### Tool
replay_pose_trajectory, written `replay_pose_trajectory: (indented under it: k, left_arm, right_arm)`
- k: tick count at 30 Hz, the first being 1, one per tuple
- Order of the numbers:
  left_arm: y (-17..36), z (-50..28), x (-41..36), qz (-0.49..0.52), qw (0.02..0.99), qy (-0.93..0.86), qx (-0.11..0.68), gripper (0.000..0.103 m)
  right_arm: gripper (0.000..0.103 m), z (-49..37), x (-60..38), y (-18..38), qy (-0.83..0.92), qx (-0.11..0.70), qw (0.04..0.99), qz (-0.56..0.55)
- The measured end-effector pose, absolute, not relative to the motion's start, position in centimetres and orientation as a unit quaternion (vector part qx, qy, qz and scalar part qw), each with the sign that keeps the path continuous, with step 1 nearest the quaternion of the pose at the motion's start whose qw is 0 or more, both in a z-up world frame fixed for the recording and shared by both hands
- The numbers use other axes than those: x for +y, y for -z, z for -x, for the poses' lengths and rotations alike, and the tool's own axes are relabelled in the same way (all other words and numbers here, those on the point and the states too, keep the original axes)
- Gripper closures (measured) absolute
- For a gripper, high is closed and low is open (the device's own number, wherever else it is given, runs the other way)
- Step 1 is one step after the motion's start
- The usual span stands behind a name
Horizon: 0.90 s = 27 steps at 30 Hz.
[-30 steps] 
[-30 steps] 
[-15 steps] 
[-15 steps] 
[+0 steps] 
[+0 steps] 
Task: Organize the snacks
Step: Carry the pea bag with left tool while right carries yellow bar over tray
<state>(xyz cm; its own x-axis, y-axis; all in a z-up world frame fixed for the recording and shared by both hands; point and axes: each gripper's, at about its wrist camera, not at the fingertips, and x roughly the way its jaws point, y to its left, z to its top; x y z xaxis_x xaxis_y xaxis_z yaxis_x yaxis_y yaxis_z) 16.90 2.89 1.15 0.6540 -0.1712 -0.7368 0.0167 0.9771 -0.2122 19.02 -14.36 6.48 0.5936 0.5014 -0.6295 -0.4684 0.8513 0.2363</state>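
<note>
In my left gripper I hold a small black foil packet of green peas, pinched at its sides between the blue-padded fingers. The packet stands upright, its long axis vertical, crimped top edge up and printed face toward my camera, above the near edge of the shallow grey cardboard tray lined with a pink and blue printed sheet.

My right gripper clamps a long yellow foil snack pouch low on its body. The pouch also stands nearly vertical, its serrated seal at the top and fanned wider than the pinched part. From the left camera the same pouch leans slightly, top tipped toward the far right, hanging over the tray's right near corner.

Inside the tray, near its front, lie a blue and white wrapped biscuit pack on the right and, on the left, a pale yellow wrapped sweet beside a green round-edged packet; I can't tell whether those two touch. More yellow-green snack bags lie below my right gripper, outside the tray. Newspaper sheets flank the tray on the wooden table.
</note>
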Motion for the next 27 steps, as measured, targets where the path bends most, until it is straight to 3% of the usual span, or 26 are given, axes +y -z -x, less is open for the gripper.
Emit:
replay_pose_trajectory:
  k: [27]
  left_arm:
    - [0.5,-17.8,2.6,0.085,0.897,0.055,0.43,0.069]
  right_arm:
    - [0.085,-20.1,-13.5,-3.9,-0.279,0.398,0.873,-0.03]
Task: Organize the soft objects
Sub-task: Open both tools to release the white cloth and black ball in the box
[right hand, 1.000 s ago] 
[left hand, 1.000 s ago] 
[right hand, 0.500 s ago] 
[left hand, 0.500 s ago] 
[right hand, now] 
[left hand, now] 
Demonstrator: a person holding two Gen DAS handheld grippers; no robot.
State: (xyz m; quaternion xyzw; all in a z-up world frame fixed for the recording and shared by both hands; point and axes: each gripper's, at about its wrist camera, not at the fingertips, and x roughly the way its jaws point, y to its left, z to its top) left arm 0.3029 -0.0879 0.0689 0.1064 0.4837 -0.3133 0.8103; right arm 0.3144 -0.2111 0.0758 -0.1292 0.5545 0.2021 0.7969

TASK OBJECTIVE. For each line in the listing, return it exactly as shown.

RESPONSE TO THE TASK.
### Tool
replay_pose_trajectory, written `replay_pose_trajectory: (indented under it: k, left_arm, right_arm)`
- k: tick count at 30 Hz, the first being 1, one per tuple
- Order of the numbers:
  left_arm: y (-17..36), z (-50..28), x (-41..36), qz (-0.49..0.52), qw (0.02..0.99), qy (-0.93..0.86), qx (-0.11..0.68), gripper (0.000..0.103 m)
  right_arm: gripper (0.000..0.103 m), z (-49..37), x (-60..38), y (-18..38), qy (-0.83..0.92), qx (-0.11..0.70), qw (0.04..0.99), qz (-0.56..0.55)
- The measured end-effector pose, absolute, not relative to the motion's start, position in centimetres and orientation as a unit quaternion (vector part qx, qy, qz and scalar part qw), each with the sign that keeps the path continuous, with step 1 nearest the quaternion of the pose at the motion's start whose qw is 0 or more, both in a z-up world frame fixed for the recording and shared by both hands
- The numbers use other axes than those: x for +y, y for -z, z for -x, for the poses' lengths and rotations alike, and the tool's own axes are relabelled in the same way (all other words and numbers here, those on the point and the states too, keep the original axes)
- Gripper closures (measured) absolute
- For a gripper, high is closed and low is open (the device's own number, wherever else it is given, runs the other way)
- Step 1 is one step after the motion's start
- The usual span stands behind a name
Horizon: 0.90 s = 27 steps at 30 Hz.
[-30 steps] 
[-30 steps] 
[-15 steps] 
[-15 steps] 
[+0 steps] 
[+0 steps] 
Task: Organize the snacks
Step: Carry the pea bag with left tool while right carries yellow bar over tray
<state>(xyz cm; its own x-axis, y-axis; all in a z-up world frame fixed for the recording and shared by both hands; point and axes: each gripper's, at about its wrist camera, not at the fingertips, and x roughly the way its jaws point, y to its left, z to its top; x y z xaxis_x xaxis_y xaxis_z yaxis_x yaxis_y yaxis_z) 16.90 2.89 1.15 0.6540 -0.1712 -0.7368 0.0167 0.9771 -0.2122 19.02 -14.36 6.48 0.5936 0.5014 -0.6295 -0.4684 0.8513 0.2363</state>
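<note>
In my left gripper I hold a small black foil packet of green peas, pinched at its sides between the blue-padded fingers. The packet stands upright, its long axis vertical, crimped top edge up and printed face toward my camera, above the near edge of the shallow grey cardboard tray lined with a pink and blue printed sheet.

My right gripper clamps a long yellow foil snack pouch low on its body. The pouch also stands nearly vertical, its serrated seal at the top and fanned wider than the pinched part. From the left camera the same pouch leans slightly, top tipped toward the far right, hanging over the tray's right near corner.

Inside the tray, near its front, lie a blue and white wrapped biscuit pack on the right and, on the left, a pale yellow wrapped sweet beside a green round-edged packet; I can't tell whether those two touch. More yellow-green snack bags lie below my right gripper, outside the tray. Newspaper sheets flank the tray on the wooden table.
</note>
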Motion for the next 27 steps, as measured, targets where the path bends most, until it is straight to 3% of the usual span, or 26 are given, axes +y -z -x, less is open for the gripper.
Emit:
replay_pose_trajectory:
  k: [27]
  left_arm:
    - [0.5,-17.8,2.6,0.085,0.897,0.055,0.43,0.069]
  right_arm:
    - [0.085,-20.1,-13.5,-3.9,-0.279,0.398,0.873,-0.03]
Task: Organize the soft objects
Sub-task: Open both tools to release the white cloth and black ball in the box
[right hand, 1.000 s ago] 
[left hand, 1.000 s ago] 
[right hand, 0.500 s ago] 
[left hand, 0.500 s ago] 
[right hand, now] 
[left hand, now] 
Demonstrator: a person holding two Gen DAS handheld grippers; no robot.
State: (xyz m; quaternion xyzw; all in a z-up world frame fixed for the recording and shared by both hands; point and axes: each gripper's, at about its wrist camera, not at the fingertips, and x roughly the way its jaws point, y to its left, z to its top) left arm 0.3029 -0.0879 0.0689 0.1064 0.4837 -0.3133 0.8103; right arm 0.3144 -0.2111 0.0758 -0.1292 0.5545 0.2021 0.7969

No part of the answer remains open.